» YOUR OBJECTIVE:
Set down every record below exactly as it stands, with the pictures omitted.

» THE DATA:
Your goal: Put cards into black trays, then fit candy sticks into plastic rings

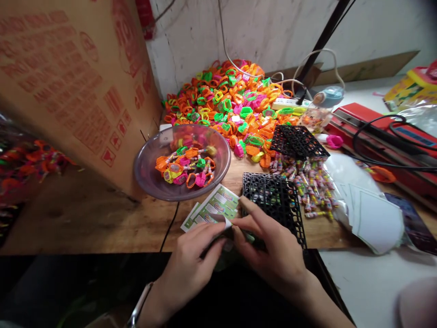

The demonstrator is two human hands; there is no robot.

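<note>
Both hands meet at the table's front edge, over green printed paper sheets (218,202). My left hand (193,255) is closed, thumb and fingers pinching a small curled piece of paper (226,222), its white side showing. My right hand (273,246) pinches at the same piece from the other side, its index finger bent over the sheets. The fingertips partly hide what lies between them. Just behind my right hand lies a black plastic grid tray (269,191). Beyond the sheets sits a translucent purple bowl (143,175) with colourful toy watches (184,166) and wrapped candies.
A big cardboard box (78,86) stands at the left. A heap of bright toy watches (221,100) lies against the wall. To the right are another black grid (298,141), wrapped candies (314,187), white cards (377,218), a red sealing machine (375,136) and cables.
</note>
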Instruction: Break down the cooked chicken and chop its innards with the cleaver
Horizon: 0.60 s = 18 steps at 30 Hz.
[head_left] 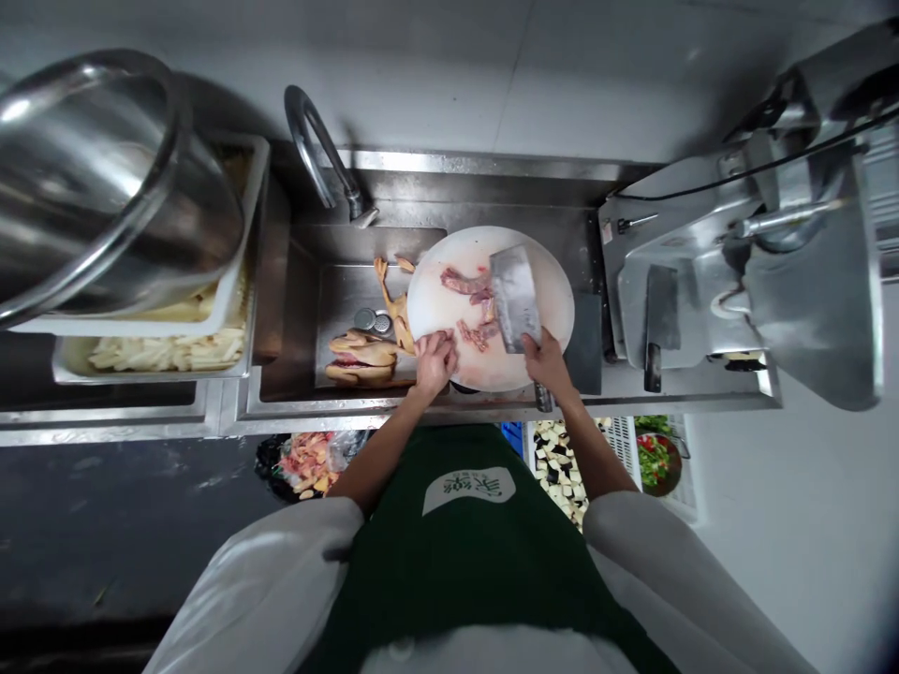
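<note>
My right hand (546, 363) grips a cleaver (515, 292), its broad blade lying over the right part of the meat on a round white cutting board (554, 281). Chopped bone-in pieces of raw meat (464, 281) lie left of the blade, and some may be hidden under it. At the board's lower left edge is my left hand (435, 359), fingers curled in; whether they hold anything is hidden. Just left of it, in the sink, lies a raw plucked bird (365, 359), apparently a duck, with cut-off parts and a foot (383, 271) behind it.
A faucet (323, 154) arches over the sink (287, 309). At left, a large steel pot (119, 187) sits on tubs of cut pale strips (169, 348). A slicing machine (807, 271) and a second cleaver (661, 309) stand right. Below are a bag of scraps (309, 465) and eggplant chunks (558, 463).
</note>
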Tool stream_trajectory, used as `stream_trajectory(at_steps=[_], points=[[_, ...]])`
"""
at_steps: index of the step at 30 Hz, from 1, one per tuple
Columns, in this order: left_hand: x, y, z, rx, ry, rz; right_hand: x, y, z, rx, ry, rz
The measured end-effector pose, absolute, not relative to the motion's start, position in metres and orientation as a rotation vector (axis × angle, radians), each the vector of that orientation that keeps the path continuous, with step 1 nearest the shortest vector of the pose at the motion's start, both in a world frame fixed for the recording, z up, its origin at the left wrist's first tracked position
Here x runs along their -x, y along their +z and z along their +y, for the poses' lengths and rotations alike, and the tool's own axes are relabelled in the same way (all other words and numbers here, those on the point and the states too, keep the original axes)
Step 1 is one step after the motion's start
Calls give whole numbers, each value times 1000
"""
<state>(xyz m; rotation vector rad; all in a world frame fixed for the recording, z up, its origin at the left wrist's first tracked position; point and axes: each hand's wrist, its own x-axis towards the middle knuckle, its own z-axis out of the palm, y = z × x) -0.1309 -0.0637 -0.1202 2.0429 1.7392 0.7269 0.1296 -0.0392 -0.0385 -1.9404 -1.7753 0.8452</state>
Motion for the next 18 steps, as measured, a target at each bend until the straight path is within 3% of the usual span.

» TASK RESULT:
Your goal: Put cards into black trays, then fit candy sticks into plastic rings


The demonstrator is two human hands; there is no robot.

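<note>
Both hands meet at the table's front edge, over green printed paper sheets (218,202). My left hand (193,255) is closed, thumb and fingers pinching a small curled piece of paper (226,222), its white side showing. My right hand (273,246) pinches at the same piece from the other side, its index finger bent over the sheets. The fingertips partly hide what lies between them. Just behind my right hand lies a black plastic grid tray (269,191). Beyond the sheets sits a translucent purple bowl (143,175) with colourful toy watches (184,166) and wrapped candies.
A big cardboard box (78,86) stands at the left. A heap of bright toy watches (221,100) lies against the wall. To the right are another black grid (298,141), wrapped candies (314,187), white cards (377,218), a red sealing machine (375,136) and cables.
</note>
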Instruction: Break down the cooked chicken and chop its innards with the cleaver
Horizon: 0.60 s = 18 steps at 30 Hz.
[head_left] 
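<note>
My right hand (546, 363) grips a cleaver (515, 292), its broad blade lying over the right part of the meat on a round white cutting board (554, 281). Chopped bone-in pieces of raw meat (464, 281) lie left of the blade, and some may be hidden under it. At the board's lower left edge is my left hand (435, 359), fingers curled in; whether they hold anything is hidden. Just left of it, in the sink, lies a raw plucked bird (365, 359), apparently a duck, with cut-off parts and a foot (383, 271) behind it.
A faucet (323, 154) arches over the sink (287, 309). At left, a large steel pot (119, 187) sits on tubs of cut pale strips (169, 348). A slicing machine (807, 271) and a second cleaver (661, 309) stand right. Below are a bag of scraps (309, 465) and eggplant chunks (558, 463).
</note>
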Tool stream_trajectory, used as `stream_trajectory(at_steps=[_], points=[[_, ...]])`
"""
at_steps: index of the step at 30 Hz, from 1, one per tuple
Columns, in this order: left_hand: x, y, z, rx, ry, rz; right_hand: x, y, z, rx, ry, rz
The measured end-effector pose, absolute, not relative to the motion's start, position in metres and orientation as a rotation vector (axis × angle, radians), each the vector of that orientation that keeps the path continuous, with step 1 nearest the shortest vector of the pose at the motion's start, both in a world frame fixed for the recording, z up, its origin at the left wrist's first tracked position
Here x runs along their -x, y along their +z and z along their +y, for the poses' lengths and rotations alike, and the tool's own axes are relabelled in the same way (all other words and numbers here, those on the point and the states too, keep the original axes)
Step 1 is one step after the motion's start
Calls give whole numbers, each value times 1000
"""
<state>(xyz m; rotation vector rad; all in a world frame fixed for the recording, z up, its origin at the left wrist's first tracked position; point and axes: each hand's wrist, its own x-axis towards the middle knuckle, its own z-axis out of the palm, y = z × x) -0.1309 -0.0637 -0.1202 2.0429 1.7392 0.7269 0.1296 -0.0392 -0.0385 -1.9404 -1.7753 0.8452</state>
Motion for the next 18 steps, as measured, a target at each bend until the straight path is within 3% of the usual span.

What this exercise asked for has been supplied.